Dmytro Hrytsai (Nom de guerre"Perebyinis"; Ukrainian: Дмитрó Грицáй-Переб́ийніс; 1 April 1907 – 22 December 1945) was a leader in the Organization of Ukrainian Nationalists and a general in the Ukrainian Insurgent Army.

==Life==
Born in Dorozhiv in the Kingdom of Galicia and Lodomeria (now Verkhii Dorozhiv, Lviv Oblast), Hrytsai graduated from gymnasium in Drohobych (then part of eastern Poland) and became a member of the Ukrainian Military Organization (UVO). In 1928, he matriculated in the Lviv University Department of Physics and Mathematics. He did not graduate, being called to military service in the Polish Army. He completed officers' school with distinction.

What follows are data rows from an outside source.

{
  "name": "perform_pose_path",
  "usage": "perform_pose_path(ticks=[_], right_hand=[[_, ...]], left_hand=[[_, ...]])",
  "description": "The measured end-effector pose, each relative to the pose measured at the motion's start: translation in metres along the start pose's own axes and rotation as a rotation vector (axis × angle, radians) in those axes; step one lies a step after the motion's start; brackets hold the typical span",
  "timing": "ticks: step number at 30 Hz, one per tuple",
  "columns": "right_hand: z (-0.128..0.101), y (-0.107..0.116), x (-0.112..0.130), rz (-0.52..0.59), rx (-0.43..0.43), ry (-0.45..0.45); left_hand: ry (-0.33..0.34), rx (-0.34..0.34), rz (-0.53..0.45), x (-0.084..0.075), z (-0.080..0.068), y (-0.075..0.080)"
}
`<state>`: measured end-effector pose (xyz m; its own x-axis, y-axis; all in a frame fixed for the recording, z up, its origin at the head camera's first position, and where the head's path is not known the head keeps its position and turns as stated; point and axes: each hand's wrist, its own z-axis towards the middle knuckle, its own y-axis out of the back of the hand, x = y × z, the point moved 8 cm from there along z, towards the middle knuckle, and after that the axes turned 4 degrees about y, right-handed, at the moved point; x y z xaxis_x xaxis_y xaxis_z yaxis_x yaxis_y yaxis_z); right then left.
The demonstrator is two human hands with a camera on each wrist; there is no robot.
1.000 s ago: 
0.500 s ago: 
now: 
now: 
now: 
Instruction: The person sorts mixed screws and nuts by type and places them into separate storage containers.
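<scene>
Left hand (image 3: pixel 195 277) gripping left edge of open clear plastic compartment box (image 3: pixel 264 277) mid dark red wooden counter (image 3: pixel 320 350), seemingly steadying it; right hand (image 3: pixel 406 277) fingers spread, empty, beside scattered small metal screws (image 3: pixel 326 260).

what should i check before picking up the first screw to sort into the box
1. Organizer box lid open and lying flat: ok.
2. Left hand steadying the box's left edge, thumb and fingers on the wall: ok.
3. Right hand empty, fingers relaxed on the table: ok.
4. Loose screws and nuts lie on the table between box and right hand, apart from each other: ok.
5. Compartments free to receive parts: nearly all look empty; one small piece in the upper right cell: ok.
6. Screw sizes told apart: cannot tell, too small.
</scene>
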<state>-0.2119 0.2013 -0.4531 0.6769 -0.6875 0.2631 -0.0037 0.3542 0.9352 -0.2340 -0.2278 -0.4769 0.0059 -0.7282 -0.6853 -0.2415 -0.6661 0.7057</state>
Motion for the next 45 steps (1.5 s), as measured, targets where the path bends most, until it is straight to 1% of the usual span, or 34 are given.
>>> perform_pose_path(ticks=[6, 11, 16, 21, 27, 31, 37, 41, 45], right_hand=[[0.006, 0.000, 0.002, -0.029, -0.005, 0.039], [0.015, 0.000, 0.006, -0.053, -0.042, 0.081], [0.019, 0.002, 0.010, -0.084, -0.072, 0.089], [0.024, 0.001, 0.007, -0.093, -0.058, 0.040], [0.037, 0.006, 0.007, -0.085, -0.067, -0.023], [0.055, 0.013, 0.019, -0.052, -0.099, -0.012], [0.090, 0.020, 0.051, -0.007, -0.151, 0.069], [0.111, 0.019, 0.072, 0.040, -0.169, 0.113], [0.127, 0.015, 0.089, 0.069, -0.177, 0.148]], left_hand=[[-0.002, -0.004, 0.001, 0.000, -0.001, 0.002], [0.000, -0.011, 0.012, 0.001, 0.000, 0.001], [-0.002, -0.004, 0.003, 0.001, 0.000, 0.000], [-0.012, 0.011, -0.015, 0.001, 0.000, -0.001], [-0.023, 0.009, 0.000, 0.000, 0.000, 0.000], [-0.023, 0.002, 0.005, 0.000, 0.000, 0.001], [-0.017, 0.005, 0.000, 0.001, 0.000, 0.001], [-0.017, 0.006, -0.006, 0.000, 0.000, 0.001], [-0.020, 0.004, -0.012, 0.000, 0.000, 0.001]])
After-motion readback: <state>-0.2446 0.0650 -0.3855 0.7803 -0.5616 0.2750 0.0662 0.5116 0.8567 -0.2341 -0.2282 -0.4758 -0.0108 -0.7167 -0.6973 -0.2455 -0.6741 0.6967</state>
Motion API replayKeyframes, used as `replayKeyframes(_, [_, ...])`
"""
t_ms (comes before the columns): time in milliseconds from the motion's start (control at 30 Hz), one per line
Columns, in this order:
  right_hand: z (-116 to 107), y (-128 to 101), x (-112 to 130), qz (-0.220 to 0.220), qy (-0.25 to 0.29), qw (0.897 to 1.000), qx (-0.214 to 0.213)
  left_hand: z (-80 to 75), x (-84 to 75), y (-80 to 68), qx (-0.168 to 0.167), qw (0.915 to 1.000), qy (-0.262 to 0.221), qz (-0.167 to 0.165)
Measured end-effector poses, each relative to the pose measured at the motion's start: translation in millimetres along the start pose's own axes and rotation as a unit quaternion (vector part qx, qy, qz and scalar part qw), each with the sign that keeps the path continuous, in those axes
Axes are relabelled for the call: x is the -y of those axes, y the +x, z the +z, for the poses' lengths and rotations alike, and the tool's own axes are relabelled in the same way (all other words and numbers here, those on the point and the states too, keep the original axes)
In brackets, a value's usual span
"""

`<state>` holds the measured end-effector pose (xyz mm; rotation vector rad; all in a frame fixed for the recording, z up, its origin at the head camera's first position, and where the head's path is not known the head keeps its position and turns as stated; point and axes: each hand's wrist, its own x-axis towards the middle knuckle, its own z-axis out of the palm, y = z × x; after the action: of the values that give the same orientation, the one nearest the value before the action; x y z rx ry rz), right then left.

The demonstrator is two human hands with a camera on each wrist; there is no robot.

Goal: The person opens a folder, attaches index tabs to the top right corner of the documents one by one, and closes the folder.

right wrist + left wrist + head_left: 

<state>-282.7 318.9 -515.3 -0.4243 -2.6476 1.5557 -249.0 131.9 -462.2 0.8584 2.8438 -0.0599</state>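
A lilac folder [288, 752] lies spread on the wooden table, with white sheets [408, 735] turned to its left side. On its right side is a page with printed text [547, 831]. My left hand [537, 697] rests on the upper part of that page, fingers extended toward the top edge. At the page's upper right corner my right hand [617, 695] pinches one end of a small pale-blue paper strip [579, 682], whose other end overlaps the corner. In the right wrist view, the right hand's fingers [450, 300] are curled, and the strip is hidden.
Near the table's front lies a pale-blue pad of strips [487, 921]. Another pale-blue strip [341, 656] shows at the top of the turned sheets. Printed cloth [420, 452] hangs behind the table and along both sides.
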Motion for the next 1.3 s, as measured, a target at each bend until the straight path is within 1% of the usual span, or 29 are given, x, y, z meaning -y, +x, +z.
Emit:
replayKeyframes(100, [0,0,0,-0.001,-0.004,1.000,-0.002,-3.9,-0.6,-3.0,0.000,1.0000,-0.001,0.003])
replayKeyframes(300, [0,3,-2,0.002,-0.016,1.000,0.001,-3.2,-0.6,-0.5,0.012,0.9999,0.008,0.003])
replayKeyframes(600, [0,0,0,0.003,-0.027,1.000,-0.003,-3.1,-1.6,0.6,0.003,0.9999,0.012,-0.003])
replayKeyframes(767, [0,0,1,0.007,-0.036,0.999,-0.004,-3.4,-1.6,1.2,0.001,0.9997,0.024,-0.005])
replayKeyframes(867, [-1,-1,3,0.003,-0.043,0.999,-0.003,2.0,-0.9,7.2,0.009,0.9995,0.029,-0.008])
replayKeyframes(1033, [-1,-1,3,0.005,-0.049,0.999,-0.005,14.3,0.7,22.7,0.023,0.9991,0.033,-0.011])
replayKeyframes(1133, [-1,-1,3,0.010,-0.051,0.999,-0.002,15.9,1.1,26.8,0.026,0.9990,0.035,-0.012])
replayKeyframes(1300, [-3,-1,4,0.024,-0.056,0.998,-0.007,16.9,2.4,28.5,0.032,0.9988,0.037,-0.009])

In this period of his life, he joined the Organization of Ukrainian Nationalists (OUN). From 1933, he directed the OUN Executive's military department. In 1934, he was arrested by the Polish police and was held for over two years at Bereza Kartuska Prison. After his release, he resumed his studies at Lwów University.

In 1939 he was again incarcerated at Bereza Kartuska, but was released after Poland had been overrun by Germany and the Soviet Union.

In 1940–41, Hrytsai was a member of the OUN Revolutionary Directorate and took part in the second Great OUN Congress. In 1941–43 he actively participated in partisan operations against Nazi German forces. From 1941, he headed the OUN's Military Staff, working to discover the German command's tactical plans, creating weapons and supply depots, and training officer cadres for a Ukrainian army.

In 1943, Hrytsai was arrested by the German Gestapo, but was freed by a Ukrainian Insurgent Army (UPA) attack on the prison. He directed UPA's General Staff. In 1945, he became UPA Chief of Staff and received the rank of general.

In 1945, together with OUN Directorate member Taras Maivski, while carrying out assignments for the Ukrainian Chief Council of Liberation, he fell into a Czech police trap while crossing the Czech-German border. Hrytsai committed suicide by hanging while imprisoned in Prague.